• _Data supplied_

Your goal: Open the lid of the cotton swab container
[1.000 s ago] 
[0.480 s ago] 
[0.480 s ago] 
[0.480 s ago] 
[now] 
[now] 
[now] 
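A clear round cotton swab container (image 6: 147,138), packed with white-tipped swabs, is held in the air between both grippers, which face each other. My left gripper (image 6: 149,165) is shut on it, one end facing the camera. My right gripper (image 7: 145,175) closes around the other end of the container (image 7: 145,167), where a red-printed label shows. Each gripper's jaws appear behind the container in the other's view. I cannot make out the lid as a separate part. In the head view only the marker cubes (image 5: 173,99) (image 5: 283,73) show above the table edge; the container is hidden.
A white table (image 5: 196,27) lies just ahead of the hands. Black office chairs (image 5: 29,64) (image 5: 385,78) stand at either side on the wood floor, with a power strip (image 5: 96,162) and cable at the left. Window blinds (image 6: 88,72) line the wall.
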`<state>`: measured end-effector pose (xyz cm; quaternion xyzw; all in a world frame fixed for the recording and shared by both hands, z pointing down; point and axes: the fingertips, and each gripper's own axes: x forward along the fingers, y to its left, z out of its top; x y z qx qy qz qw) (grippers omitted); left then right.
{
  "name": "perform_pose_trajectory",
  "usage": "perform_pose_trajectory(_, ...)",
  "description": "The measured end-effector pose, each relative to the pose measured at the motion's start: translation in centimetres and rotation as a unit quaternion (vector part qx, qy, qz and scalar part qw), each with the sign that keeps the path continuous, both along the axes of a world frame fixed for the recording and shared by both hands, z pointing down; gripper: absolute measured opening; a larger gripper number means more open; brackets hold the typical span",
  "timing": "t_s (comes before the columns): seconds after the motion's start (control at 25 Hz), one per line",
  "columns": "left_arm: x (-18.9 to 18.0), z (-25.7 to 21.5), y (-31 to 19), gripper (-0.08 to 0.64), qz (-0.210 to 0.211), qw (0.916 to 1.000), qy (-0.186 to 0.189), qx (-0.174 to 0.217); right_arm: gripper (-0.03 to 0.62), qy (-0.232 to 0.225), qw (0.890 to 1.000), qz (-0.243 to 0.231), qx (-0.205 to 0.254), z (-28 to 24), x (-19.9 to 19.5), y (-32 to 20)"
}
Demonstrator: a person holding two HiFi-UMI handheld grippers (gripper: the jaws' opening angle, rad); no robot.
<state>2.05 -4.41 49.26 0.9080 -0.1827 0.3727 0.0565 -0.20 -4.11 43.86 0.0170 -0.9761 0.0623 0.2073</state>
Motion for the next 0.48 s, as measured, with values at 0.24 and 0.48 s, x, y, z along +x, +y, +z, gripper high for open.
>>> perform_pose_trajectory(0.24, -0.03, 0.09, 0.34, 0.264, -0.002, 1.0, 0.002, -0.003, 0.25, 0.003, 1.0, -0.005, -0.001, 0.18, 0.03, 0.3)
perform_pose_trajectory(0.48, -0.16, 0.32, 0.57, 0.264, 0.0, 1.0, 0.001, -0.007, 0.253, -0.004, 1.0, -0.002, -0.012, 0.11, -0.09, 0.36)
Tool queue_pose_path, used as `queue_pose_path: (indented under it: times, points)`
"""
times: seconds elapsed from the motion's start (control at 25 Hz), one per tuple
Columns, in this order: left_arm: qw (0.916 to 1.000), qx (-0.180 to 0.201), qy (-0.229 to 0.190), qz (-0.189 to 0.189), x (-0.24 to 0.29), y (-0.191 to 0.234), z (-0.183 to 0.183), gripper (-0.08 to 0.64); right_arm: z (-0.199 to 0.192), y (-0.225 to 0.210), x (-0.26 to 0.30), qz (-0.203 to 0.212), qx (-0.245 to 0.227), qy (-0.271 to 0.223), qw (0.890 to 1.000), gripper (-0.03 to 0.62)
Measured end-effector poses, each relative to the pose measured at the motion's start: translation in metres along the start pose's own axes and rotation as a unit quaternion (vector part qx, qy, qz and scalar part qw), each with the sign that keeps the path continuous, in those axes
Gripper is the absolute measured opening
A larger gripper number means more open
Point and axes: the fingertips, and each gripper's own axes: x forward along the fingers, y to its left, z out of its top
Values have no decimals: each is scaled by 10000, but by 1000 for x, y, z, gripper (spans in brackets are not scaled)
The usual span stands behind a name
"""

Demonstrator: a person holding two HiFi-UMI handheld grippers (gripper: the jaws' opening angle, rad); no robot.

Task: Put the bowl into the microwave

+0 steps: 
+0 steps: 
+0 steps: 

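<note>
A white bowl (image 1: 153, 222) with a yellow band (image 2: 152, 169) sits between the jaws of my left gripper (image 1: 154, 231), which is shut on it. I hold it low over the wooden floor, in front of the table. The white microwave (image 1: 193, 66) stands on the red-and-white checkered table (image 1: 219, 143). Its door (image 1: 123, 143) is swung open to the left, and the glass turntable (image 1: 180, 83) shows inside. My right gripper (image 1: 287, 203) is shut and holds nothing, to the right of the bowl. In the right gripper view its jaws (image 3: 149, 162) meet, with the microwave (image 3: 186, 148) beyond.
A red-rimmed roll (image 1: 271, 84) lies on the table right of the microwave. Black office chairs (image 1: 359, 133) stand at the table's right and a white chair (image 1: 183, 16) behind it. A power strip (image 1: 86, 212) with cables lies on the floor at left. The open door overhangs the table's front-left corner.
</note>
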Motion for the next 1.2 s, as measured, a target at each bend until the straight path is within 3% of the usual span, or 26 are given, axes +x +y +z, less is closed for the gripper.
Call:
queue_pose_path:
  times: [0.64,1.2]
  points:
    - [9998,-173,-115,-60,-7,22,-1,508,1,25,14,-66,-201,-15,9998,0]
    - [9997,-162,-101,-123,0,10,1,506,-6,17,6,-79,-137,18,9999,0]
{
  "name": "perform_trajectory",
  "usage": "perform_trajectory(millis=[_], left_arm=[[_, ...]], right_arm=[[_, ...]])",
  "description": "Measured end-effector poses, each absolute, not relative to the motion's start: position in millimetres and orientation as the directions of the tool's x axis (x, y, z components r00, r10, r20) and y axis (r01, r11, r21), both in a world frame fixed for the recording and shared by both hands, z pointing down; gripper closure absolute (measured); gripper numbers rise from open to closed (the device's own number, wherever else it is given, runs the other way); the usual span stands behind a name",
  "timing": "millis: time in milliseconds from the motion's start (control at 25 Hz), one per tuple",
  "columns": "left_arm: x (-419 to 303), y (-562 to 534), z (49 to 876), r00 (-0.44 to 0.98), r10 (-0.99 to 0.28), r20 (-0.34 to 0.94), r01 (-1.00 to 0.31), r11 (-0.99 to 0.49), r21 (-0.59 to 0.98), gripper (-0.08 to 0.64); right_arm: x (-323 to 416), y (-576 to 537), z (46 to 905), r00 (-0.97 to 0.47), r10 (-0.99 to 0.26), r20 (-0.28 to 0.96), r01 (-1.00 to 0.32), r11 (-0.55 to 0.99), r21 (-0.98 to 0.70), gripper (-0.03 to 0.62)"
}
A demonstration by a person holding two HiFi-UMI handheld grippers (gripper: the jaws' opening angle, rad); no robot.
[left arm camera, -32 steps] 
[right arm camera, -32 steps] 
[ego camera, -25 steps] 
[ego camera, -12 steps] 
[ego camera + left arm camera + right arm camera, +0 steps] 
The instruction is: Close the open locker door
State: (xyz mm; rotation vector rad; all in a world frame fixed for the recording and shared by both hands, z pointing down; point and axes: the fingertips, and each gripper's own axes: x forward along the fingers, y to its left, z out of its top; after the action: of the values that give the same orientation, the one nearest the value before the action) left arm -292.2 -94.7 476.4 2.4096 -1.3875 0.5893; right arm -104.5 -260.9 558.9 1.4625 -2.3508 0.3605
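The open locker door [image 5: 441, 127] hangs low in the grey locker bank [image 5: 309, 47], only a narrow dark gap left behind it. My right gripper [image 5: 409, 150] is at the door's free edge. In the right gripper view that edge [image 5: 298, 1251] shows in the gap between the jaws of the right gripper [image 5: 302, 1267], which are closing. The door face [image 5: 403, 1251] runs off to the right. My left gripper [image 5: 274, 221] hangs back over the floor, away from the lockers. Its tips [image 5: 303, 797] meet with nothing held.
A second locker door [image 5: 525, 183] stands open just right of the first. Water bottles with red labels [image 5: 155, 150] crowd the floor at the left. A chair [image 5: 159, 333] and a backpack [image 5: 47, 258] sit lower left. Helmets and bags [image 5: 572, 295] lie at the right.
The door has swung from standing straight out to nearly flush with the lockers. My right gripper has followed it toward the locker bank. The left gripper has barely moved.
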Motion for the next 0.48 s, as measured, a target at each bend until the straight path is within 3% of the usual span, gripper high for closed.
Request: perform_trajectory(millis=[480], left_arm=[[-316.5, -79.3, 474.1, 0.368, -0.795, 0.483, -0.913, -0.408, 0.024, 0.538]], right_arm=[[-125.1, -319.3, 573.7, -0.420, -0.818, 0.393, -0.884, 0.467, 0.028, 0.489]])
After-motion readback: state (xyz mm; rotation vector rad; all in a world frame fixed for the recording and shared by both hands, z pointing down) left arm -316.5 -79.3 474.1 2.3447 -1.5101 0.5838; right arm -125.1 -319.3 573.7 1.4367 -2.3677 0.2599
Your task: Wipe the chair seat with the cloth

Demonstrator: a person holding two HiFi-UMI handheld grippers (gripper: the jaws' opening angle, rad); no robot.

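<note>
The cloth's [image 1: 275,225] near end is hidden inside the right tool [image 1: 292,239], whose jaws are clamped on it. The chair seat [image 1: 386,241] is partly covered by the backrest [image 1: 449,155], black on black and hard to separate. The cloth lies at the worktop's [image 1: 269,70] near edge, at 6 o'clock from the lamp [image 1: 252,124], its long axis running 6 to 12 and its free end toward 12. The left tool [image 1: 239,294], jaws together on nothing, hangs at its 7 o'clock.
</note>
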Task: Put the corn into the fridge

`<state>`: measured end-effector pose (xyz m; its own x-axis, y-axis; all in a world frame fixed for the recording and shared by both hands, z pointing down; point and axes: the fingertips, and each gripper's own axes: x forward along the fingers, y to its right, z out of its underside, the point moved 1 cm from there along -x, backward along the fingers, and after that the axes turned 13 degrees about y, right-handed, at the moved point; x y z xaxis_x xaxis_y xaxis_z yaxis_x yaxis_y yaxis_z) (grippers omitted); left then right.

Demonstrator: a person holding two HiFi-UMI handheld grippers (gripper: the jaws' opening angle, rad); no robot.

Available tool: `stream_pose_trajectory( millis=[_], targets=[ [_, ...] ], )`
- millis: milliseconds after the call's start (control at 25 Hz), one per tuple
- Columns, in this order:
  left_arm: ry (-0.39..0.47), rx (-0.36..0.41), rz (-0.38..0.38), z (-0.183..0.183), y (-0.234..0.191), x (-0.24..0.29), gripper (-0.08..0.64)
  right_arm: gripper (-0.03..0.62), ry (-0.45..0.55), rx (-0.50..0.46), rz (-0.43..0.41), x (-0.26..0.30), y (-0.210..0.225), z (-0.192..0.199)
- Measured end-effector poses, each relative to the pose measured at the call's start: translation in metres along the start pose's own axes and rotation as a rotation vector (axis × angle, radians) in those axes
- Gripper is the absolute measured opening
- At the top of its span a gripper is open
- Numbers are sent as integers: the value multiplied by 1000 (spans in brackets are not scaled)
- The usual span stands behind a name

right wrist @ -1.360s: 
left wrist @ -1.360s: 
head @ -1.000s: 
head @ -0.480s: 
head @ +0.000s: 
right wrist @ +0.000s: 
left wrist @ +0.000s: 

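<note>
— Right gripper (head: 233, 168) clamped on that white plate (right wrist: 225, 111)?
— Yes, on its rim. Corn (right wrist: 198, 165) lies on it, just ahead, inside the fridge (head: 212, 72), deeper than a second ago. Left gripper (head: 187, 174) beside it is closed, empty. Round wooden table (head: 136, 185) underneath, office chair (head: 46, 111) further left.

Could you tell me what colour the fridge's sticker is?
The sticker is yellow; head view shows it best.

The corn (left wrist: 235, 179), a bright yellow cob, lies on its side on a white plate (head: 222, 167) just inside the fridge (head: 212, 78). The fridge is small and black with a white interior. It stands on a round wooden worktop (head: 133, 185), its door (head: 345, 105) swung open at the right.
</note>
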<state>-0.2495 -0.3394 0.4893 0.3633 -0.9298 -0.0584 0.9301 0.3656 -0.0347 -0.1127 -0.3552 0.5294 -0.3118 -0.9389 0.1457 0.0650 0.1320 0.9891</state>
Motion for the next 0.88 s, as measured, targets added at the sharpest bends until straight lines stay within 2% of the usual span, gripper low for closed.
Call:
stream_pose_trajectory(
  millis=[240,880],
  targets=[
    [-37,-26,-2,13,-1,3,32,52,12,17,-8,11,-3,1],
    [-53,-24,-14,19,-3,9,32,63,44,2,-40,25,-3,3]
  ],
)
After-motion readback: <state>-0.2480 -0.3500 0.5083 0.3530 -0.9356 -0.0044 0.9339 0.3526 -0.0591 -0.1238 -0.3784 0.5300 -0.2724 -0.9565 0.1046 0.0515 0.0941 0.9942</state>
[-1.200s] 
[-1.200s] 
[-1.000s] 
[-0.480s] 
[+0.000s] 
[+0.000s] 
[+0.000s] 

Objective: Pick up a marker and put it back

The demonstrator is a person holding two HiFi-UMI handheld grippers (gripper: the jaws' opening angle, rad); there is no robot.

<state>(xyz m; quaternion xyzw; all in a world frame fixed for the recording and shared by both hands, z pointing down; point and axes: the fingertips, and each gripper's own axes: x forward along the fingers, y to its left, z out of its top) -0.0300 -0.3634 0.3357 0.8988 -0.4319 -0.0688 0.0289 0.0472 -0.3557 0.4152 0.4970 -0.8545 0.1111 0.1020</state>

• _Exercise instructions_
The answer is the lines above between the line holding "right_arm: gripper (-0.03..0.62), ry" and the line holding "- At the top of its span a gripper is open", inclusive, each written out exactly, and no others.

• _Solution for this problem_
  right_arm: gripper (-0.03..0.62), ry (-0.45..0.55), rx (-0.50..0.46), rz (-0.43..0.41), x (-0.26..0.30), y (-0.210..0.225), z (-0.192..0.199)
- Measured end-effector poses, each relative to the pose measured at the call's start: translation in metres along the start pose's own axes and rotation as a rotation vector (axis × angle, radians) in those axes
- Gripper is the absolute measured opening
- At the top of its span a gripper is open

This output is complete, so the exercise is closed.